Task requirements
Look for the word "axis" in the entries below, then copy every line that has it.

The data

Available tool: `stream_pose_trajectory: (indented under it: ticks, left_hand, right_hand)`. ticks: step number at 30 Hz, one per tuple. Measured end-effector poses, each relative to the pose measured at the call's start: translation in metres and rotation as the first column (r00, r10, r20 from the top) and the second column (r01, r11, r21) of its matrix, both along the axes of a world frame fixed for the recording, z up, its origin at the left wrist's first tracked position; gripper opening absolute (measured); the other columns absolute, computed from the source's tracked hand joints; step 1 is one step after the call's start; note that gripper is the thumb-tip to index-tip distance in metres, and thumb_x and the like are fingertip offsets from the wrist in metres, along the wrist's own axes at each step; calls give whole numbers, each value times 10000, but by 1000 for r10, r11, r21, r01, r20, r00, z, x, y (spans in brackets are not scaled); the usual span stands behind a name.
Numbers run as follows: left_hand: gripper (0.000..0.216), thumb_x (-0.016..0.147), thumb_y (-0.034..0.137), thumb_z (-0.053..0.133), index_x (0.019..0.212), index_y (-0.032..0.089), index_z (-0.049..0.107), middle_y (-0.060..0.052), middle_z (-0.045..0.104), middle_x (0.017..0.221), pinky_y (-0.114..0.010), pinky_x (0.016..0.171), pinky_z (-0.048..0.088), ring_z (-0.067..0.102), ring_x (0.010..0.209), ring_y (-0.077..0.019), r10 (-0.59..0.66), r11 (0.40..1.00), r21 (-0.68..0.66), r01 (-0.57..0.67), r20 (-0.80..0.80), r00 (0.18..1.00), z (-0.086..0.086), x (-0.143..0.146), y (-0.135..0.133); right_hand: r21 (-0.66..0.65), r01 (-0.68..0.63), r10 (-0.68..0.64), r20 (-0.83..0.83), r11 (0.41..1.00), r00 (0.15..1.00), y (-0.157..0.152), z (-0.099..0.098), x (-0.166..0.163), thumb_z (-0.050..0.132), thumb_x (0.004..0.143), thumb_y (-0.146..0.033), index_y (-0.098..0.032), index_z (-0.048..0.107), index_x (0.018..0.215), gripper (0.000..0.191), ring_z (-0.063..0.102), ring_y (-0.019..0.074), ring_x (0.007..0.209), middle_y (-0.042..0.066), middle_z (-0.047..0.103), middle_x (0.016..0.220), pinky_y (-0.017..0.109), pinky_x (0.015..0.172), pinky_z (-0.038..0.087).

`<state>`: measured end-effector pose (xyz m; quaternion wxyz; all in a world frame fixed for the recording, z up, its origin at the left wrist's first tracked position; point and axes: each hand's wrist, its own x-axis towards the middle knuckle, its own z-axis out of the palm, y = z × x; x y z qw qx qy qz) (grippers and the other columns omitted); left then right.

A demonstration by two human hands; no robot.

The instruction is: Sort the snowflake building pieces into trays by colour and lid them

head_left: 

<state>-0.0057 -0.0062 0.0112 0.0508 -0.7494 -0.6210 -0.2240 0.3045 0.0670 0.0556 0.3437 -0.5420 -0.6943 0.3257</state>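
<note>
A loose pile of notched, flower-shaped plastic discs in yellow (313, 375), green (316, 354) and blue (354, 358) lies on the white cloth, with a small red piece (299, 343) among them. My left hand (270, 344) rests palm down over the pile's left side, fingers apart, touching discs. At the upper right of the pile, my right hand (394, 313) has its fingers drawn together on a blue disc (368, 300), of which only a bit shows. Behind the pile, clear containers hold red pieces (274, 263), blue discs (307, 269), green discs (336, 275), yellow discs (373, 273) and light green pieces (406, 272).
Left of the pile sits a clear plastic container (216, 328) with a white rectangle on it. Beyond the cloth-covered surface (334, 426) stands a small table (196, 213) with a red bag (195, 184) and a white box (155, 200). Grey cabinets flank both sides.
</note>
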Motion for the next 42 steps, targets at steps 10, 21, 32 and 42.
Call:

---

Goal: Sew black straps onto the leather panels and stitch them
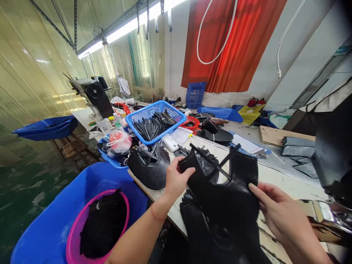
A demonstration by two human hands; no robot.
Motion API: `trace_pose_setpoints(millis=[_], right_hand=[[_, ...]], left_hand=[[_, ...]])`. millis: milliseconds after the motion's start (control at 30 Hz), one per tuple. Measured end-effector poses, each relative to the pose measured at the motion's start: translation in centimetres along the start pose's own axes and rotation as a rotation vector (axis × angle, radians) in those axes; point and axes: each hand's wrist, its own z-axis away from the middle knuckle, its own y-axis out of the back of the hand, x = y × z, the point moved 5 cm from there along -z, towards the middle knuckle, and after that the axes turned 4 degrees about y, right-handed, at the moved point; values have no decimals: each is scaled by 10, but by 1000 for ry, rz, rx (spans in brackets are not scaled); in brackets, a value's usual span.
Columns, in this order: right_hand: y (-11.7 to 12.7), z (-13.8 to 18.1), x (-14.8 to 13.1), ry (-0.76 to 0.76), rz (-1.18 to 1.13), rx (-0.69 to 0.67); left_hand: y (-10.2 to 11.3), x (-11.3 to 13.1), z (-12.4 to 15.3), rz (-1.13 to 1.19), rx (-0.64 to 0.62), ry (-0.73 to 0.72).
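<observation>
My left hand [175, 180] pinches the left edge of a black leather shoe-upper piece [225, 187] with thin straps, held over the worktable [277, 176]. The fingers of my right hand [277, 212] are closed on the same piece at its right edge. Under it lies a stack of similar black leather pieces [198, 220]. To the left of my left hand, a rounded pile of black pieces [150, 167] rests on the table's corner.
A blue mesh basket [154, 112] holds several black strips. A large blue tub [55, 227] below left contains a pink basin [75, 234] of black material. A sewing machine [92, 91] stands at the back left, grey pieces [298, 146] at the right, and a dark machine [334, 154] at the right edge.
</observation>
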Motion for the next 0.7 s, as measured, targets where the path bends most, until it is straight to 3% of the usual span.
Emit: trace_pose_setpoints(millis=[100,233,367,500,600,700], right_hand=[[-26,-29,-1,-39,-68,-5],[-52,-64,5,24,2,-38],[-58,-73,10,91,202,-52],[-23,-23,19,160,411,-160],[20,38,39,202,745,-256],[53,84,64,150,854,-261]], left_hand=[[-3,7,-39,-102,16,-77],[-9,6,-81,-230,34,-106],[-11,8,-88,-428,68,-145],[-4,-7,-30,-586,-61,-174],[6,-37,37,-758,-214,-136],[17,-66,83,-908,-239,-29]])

Exercise answer
`<state>`: measured end-effector pose (xyz m; quaternion wxyz; all in a world frame fixed for the recording, z up, its origin at the left wrist's first tracked position; point and axes: each hand's wrist, its own x-axis towards the middle knuckle, its own z-axis out of the palm, y = z × x; x y z qw qx qy qz) (grippers and the other columns omitted); left then right.
Motion API: `trace_pose_setpoints(millis=[_], right_hand=[[_, ...]], left_hand=[[_, ...]])`. millis: milliseconds after the motion's start (control at 30 Hz), one per tuple. Measured end-effector poses, each relative to the pose measured at the motion's start: translation in centimetres along the start pose's own axes and rotation as a rotation vector (axis × angle, radians) in those axes; point and axes: each hand's wrist, its own z-axis away from the middle knuckle, its own y-axis out of the back of the hand, x = y × z, the point moved 5 cm from there along -z, towards the middle knuckle, and after that the axes turned 4 degrees about y, right-handed, at the moved point; values have no decimals: each is scaled by 10, but by 1000 for ry, rz, rx (spans in brackets are not scaled); in brackets, a value's usual span.

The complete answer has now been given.